Intervención del Estado o de los K?

Ondafe S.A. no realizó increíblemente un trámite gratuito de renovación de la frecuencia, internas en su directorio de por medio, y es legítimo que haya caducado su licencia para usufructuar las señales de AM y FM. El decreto inicial de la presidencia así lo señalaba. Pero ONDAFE siempre pagó los sueldos en tiempo y forma, no registra ninguna deuda con ningún estamento del Estado (Afip-Comfer-aadicapif-nación-provincia-municipio), el decreto primigenio le otorgaba la administración, programación y comercialización a ONDAFE hasta tanto se llamará a licitación. Sin embargo, y en nombre del interés publico (sic) y para salvaguardar los bienes (sic) que son de ONDAFE (es decir para que no se roben así mismos) el Estado cambió de un veedor a un interventor. Dudas, sospechas, certezas de un sector K que busca hacer negocios desnaturalizando la Ley de Medios. ¿Los autores? Gustavo Marconatto y Oscar Kachi Martínez.

La intervención hoy administra bienes privados, comercializa un bien privado, sino cada empresa o particular que publicite debería ser un proveedor del Estado. Ya se registran casos de censura (ver editorial) condicionamientos a periodistas, pero lo que es peor es que el Estado, a través de la intervención promete invertir en una empresa cuya administración es temporaria para equipamiento, nombramiento de personal, cambios de programación, compra de equipos informáticos y tecnología con fondos públicos para después, entregárselo a un privado.

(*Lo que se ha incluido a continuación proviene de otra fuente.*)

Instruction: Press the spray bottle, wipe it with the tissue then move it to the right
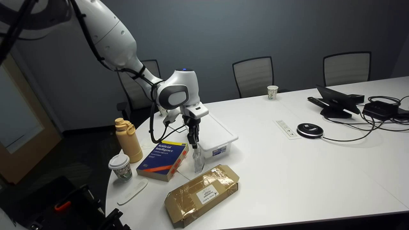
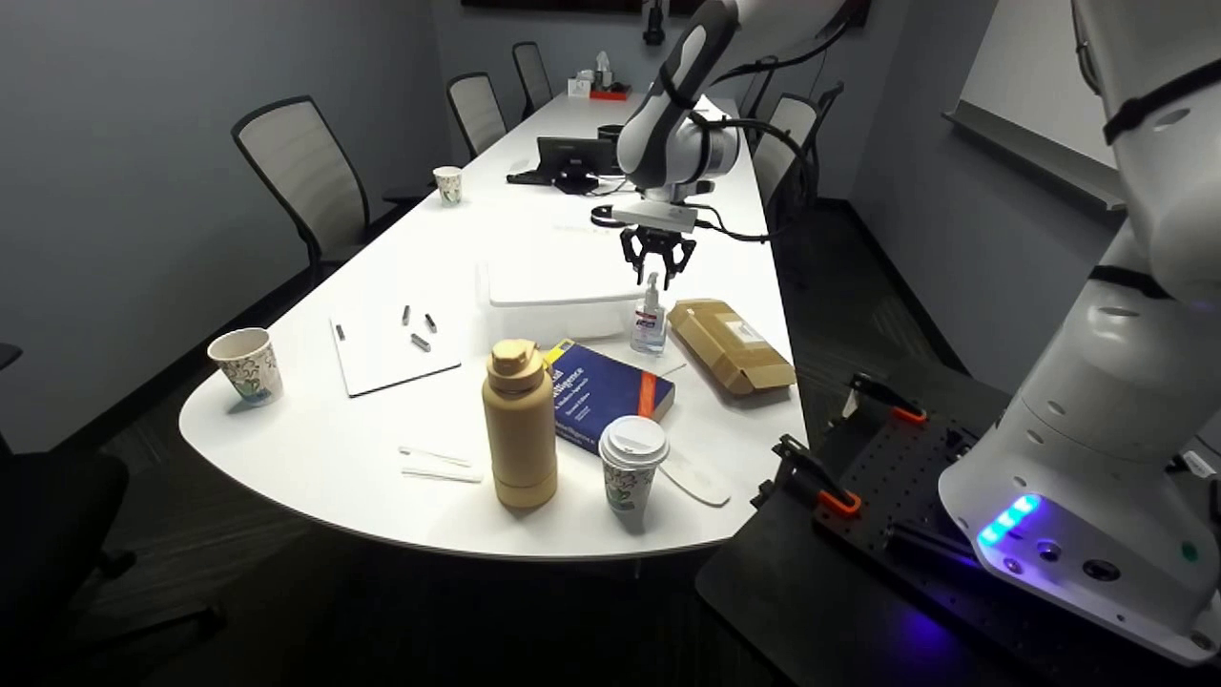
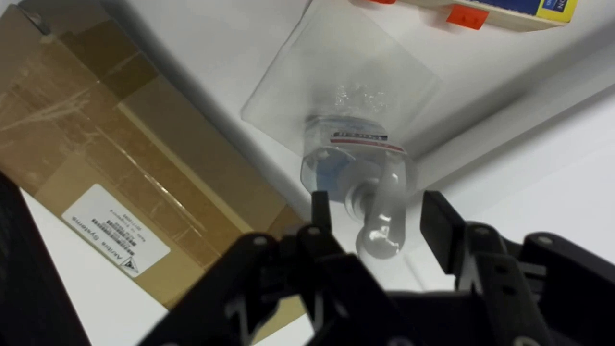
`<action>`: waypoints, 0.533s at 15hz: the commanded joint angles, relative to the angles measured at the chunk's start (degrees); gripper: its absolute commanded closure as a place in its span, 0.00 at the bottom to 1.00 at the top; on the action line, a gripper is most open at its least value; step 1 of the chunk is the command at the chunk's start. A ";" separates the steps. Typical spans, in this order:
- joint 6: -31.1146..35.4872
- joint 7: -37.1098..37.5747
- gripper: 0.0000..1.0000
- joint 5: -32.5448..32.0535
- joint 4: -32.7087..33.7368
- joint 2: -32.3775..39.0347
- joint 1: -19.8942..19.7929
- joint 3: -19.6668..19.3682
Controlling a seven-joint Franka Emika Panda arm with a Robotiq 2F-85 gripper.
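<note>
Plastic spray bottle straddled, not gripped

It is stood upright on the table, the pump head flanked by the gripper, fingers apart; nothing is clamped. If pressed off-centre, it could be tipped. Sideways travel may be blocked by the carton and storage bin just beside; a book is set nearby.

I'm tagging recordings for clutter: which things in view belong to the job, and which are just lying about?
For the job:
pump bottle
end effector
tissue: can't pick one out for certain

Lying about, among others:
tan bottle
book
cardboard box
lidded cup
plastic bin
</note>
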 commanded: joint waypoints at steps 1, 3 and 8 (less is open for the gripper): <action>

Las sospechas recaen en que se intenta con fondos públicos capitalizar la empresa, generar juicios laborales contra el estado (con la persecución de periodistas y trabajadores) para que así el nuevo licenciatario no tenga que HACER INVERSIÓN ALGUNA.

Ya se ha comunicado a periodistas que: no se puede hablar de Clarín, ni de TN, NO SE PUEDEN PASAR MENSAJES EN CONTRA DE LA PRESIDENTA, ni a favor de Agustín Rossi, ni del gobierno provincial en manos del socialismo.